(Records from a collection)
┄┄┄┄┄┄┄┄┄┄┄┄┄┄┄┄┄┄┄┄
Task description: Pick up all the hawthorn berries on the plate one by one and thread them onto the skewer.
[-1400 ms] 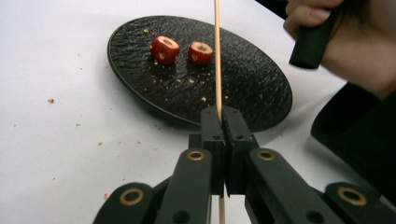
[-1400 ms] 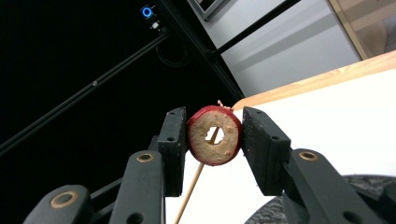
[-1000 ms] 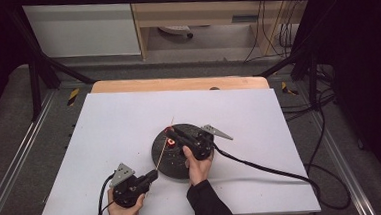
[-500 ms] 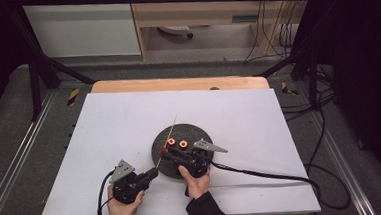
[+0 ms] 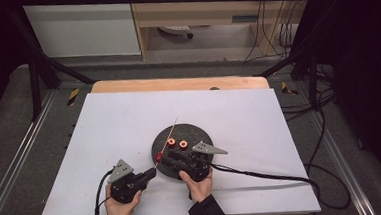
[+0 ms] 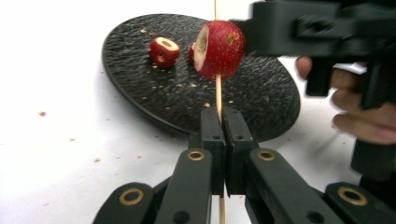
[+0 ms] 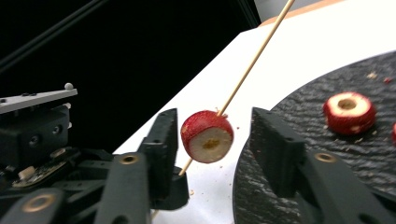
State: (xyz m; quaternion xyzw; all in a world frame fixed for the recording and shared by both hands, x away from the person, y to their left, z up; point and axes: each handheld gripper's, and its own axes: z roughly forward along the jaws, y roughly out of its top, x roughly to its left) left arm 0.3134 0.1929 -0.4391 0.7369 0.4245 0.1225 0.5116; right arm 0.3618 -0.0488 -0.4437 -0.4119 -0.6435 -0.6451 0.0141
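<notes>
No readable text, labels, brands, numbers or signs on anything in view.

Wooden board [image 5: 179,83] abuts the far edge of the white tabletop [image 5: 105,133]; cables [image 5: 274,32] hang beyond the board, right side.

White-covered wooden counter [image 5: 104,123] carries one round black textured plate [image 5: 200,136]; crumbs, apparently fruit fragments [image 6: 42,113], lie scattered beside it.
</notes>
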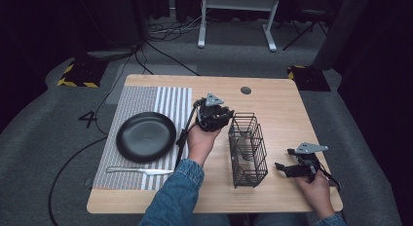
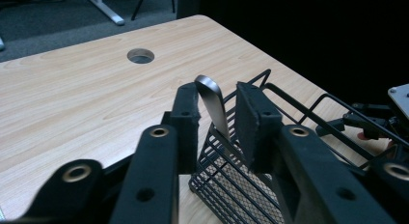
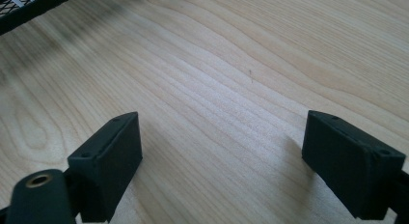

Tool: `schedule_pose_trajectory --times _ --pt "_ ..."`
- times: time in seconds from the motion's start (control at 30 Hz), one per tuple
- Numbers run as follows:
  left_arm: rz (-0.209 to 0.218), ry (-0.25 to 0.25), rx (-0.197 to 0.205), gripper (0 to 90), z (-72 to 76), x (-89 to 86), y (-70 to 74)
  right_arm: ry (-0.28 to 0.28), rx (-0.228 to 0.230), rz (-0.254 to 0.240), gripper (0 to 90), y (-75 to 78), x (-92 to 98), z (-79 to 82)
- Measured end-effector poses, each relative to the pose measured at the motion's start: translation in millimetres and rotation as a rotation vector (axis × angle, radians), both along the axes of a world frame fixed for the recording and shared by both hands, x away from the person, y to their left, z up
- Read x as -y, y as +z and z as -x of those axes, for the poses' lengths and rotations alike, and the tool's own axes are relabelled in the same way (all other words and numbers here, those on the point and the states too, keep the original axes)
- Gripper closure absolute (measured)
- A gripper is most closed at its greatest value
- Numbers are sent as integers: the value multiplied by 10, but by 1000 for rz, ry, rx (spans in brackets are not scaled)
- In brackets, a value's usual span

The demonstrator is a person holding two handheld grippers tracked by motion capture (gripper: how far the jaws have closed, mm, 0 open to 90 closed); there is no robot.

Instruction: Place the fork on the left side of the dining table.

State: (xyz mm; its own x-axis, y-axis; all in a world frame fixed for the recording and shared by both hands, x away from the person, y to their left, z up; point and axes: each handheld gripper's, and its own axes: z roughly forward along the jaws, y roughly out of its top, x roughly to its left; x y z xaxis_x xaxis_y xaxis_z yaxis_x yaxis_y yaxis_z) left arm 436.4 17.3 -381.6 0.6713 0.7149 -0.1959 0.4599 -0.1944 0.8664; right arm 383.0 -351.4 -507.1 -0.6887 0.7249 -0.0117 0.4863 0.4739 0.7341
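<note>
A metal utensil handle [image 2: 211, 101] is seen in the left gripper view, standing in the black wire basket [image 2: 241, 185] between the pads of the left hand-held gripper [image 2: 218, 119]; a narrow gap is left, and contact cannot be told. In the high view, the basket [image 1: 248, 150] is placed mid-counter [image 1: 282, 109], beside a black plate [image 1: 146, 137] and a knife [image 1: 139, 170]. The right hand-held gripper [image 3: 222, 168] is held wide over bare wood.

Left gripper [image 1: 214, 114] sits out ahead in the person's left hand [image 1: 200, 141], denim sleeve stretched forward, fingers [image 2: 185, 113] drawn close with a narrow gap. Right gripper [image 1: 292, 168] lies low in the right hand [image 1: 316, 191], fingers [image 3: 108, 159] spread wide.
</note>
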Motion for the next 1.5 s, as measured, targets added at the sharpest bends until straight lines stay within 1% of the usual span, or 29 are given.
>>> schedule_pose_trajectory --times 0.2,0.23,0.33,0.37,0.47,0.5,0.6,0.63,0.67,0.7,0.87,0.97,1.0,1.03,1.07,1.23,1.3,1.33,1.37,1.4,1.43,1.5 --pt "31 -20 -31 767 -7 -14 15 0 0 0 141 0 0 0" --pt "31 -20 -31 770 -7 -14 15 0 0 0 141 0 0 0" --pt "55 -42 -46 780 -5 -9 33 1 0 -1 141 0 0 -1" --pt "66 -54 -40 801 4 -1 51 0 0 0 141 0 0 0" --pt "67 -67 -29 853 27 10 81 1 0 -1 141 0 0 -1" --pt "59 -78 -13 858 60 30 107 0 0 0 141 0 0 0" --pt "48 -92 -3 859 82 48 132 0 0 0 141 0 0 0" --pt "46 -95 6 859 108 58 162 0 0 0 141 0 0 0" --pt "46 -95 6 859 108 58 162 0 0 0 141 0 0 0" --pt "54 -99 13 859 121 60 185 0 0 -1 141 0 0 0" --pt "55 -104 30 860 160 49 279 1 0 -1 141 0 0 -1" --pt "66 -112 45 860 191 23 367 2 -1 -1 141 0 0 -2" --pt "66 -112 45 860 191 23 367 2 -1 -1 141 0 0 -2" --pt "68 -114 47 860 208 13 413 3 -1 -1 141 0 0 -3" --pt "68 -114 47 860 208 13 413 3 -1 -1 141 0 0 -3" --pt "65 -124 58 860 251 -13 530 5 -1 1 141 1 0 -6" --pt "60 -120 64 860 266 -27 582 5 -1 1 141 1 0 -6" --pt "58 -119 75 860 277 -51 638 5 -1 1 141 1 0 -7" --pt "58 -119 75 860 277 -51 638 5 -1 1 141 1 0 -7" --pt "59 -115 85 860 290 -80 697 6 0 1 141 1 0 -8" --pt "59 -115 85 860 290 -80 697 6 0 1 141 1 0 -8" --pt "63 -113 93 860 299 -113 756 6 -1 1 141 1 -1 -9"
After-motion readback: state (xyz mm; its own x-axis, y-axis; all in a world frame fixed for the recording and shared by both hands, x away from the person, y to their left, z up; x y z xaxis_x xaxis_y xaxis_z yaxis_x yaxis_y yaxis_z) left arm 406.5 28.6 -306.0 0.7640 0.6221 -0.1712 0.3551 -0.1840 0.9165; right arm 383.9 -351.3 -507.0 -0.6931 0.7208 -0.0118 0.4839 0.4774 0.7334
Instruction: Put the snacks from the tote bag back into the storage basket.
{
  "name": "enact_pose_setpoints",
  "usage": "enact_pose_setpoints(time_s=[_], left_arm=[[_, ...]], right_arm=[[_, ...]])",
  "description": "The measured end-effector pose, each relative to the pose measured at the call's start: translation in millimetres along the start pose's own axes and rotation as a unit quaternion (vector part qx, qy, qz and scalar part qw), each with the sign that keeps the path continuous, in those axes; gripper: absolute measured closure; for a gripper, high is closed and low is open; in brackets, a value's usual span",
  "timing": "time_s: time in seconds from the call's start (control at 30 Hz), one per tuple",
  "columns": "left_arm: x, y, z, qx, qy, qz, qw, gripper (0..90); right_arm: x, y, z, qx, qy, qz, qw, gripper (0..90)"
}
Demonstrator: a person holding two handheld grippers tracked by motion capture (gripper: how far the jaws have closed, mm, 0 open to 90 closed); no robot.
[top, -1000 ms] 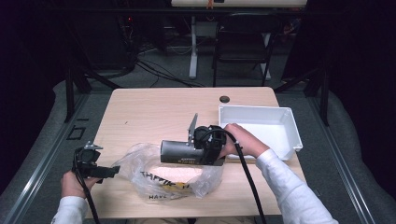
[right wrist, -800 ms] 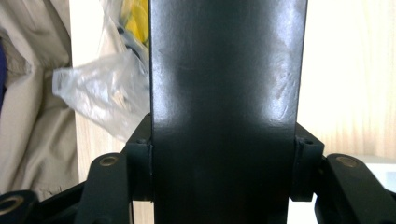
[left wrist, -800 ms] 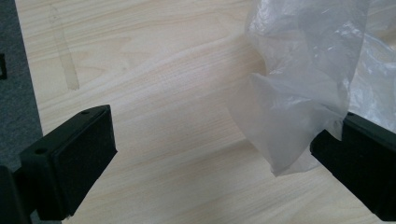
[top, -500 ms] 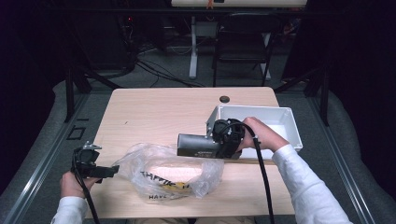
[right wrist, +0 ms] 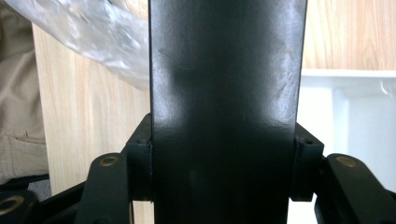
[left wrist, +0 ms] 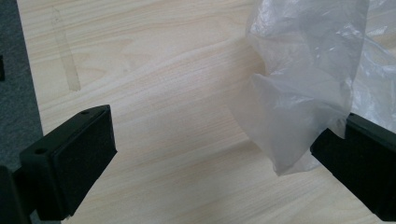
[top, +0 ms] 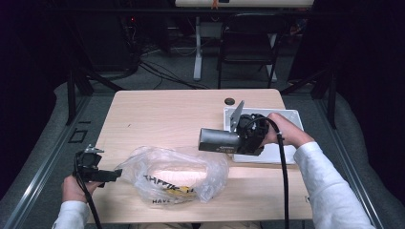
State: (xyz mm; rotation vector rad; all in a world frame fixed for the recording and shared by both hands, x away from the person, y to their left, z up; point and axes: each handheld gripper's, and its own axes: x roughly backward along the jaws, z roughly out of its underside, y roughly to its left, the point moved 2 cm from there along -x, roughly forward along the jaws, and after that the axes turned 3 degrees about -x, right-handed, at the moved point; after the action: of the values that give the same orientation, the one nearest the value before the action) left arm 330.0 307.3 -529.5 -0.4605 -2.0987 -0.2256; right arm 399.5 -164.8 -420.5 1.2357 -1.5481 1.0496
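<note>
while clamped between the right gripper jaws, dark grey box hangs level above the table, between plastic bag and white tray. left gripper spread wide, one pad touching the bag's edge.

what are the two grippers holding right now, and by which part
The right gripper is shut on a dark box, clamped across its two side faces at one end. The left gripper is open; the plastic bag only brushes one pad.

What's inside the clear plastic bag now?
Through the clear plastic bag, pale wooden table and yellow-black print show. Crumpled film hides its corners, so small leftovers cannot be ruled out.
</note>
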Motion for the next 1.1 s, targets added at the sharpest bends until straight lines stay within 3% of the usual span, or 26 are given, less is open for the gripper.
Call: enact_pose_setpoints(time_s=[0.1,0.63,0.8,1.1], left_arm=[[0.0,-0.1,-0.1,-0.001,0.001,0.001,1.0,0.0],[1.0,0.5,0.6,0.004,-0.002,-0.001,1.0,0.0],[0.9,1.1,1.1,0.003,-0.004,-0.001,1.0,0.0],[2.0,0.5,0.8,0.002,-0.012,0.002,0.9999,0.0]], right_arm=[[2.1,-6.2,9.2,0.0,0.014,0.011,0.9998,42.0],[7.7,-35.6,60.8,-0.03,0.007,0.024,0.9992,42.1],[0.6,-45.8,81.4,-0.041,0.02,0.029,0.9985,42.1],[-20.0,-54.9,101.9,-0.041,0.048,0.034,0.9974,42.1]])
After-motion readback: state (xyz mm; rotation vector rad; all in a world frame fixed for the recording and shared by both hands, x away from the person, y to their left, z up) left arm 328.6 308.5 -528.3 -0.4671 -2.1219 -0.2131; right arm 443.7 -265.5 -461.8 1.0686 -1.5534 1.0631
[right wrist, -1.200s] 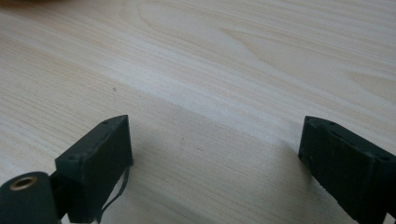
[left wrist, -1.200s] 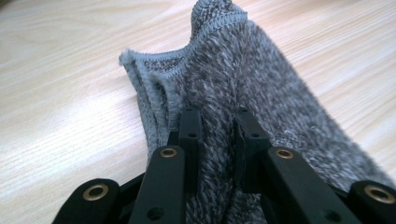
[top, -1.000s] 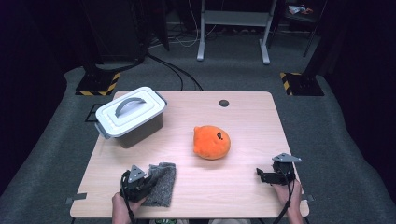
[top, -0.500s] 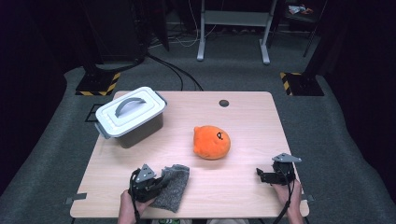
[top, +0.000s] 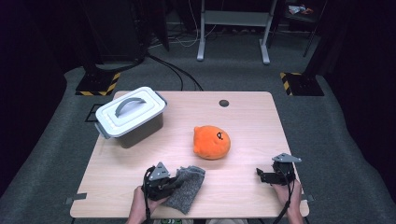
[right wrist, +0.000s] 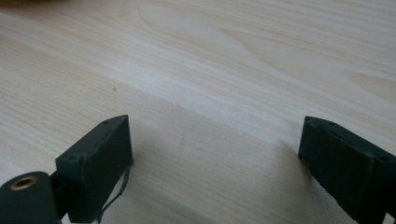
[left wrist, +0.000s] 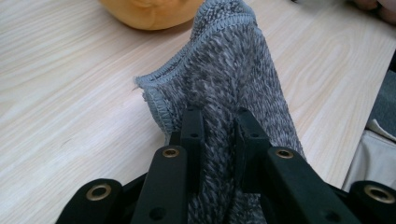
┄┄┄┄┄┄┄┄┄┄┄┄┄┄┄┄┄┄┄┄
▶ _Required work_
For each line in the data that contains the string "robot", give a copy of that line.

▶ _Task response_
The demonstrator is a person holding two handheld grippers tracked by motion capture (gripper: how far the jaws have closed, mm, 0 open to 90 closed); there is no robot.
Demonstrator: a person holding two handheld grippers tracked by motion capture (gripper: how far the jaws have closed, mm, 0 open to 90 closed); no robot.

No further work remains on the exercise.